Santa Barbara Boy Scouts finally hand evidence of the abuse of a child to the police. Joanna Schroeder insists this is five years too late.
Last week, The Los Angeles Times reported about a cover-up within the Boy Scouts of America, in the case of a young boy who was sexually abused by a scout leader. According to the paper, The Boy Scouts of America failed to report the incident to authorities, citing, as the mother of the boy was told, “…that [involving the police] wasn’t necessary, because the Scouts do their own internal investigation.”
A press release was issued today by Dr. Richard Gartner, the chair of MaleSurvivor.org, an online support community for male survivors of abuse, and a group close to GMP, as our own Robert Brown is an important member of the Male Survivor organization.
Dr. Gartner’s statement included the following:
“…If the Boy Scouts handle the matter by stonewalling, denying the reality of the trauma, or coercing him into silence, the injury is severely compounded.

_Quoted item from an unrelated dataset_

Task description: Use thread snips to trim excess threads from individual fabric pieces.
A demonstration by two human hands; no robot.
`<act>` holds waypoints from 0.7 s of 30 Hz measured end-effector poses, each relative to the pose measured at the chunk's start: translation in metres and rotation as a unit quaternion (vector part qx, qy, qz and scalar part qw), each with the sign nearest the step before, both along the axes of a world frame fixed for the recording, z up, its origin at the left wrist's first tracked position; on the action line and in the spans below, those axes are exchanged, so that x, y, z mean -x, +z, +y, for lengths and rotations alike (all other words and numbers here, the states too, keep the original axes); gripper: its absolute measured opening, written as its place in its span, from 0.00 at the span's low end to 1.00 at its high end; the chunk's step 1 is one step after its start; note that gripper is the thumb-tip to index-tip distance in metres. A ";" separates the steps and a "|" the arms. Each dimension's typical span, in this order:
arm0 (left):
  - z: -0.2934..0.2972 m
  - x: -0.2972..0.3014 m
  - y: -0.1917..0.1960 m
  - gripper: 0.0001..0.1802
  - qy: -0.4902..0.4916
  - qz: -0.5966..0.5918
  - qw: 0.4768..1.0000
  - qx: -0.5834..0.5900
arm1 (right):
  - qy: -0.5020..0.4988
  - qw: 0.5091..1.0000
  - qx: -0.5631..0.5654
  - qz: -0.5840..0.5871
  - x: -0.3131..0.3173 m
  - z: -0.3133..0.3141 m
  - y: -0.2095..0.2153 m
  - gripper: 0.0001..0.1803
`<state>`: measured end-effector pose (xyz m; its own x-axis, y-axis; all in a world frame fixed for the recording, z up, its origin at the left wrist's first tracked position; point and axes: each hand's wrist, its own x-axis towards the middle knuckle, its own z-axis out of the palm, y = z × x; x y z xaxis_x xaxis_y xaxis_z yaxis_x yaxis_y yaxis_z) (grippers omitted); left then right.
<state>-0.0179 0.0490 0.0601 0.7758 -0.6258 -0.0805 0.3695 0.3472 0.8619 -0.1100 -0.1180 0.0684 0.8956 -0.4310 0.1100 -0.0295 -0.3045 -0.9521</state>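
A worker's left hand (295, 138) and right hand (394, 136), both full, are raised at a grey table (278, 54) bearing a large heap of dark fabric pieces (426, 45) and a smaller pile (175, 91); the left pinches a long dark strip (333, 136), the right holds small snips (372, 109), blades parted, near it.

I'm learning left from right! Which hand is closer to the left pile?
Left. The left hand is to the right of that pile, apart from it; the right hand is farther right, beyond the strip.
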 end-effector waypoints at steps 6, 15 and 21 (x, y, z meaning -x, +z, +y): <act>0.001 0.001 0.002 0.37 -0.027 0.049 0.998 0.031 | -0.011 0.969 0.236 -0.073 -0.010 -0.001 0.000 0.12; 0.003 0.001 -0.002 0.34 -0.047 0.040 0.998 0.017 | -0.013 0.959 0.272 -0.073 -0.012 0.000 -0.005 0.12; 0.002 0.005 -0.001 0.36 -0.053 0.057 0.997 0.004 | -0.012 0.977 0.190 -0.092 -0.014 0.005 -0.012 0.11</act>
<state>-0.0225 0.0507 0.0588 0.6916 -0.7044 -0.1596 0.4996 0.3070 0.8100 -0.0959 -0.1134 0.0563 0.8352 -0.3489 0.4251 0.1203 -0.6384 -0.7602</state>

After the scandals at Penn State it is abundantly clear what happens when adults in authority choose to look the other way; protecting themselves and their institutions rather than protecting the young men and boys in their care. Organizations that take responsibility for the welfare of others should not be allowed to place their own interest ahead of the safety of those they have a duty to protect. MaleSurvivor calls on the Boy Scouts of America to publicly acknowledge the mistakes of its past practices and commit to establishing clear standards for reporting accusations of abuse to the proper authorities.”
As a mother of a young boy involved in Cub Scouts, it tears my heart out to imagine first the abuse, and second a different type of abuse at the hands of The Boys Scouts of Santa Barbara in failing to report the crime. I agree with Dr. Gartner’s sentiments that the injury is compounded by the cover-up and the sense that the “whole” is greater than the individual’s safety or security.
The Boy Scouts have a terrible history of abuse, and yes, they have been trying to rectify that. When my son was starting Cub Scouts this year, we read through the handbook which includes a written dialog each parent is required to have with his or her son about abuse. I’ve been talking to my children about abuse, about privacy, about trusting that I will always believe them and take their side and help them in whatever they need, since they were very small.
The dialog in the Cub Scouts handbook was trying to make that dialog clearer for parents, and to “force” them to have the conversation. But putting the responsibility upon the child to say “No” to an abuser is not the way abuse is going to stop in the Boy Scouts. Yes, our children need to know their voices matter and that everyone should respect their personal space, and they should know that there is a safe place to talk about their problems, fears, gut feelings, and experiences. But the responsibility is not, and should not, be on these boys to keep themselves safe.
The choices that the leadership of the Boy Scouts have made are only going to serve to make an organization that often does a lot of good even more damaged. As they say, our secrets keep us sick, and in the case of sexual abuse, our secrets make all of society sick.
If The Boy Scouts of America can’t be trusted to do the bare minimum to protect children by following the law when it comes to abuse, the organization should be dismantled.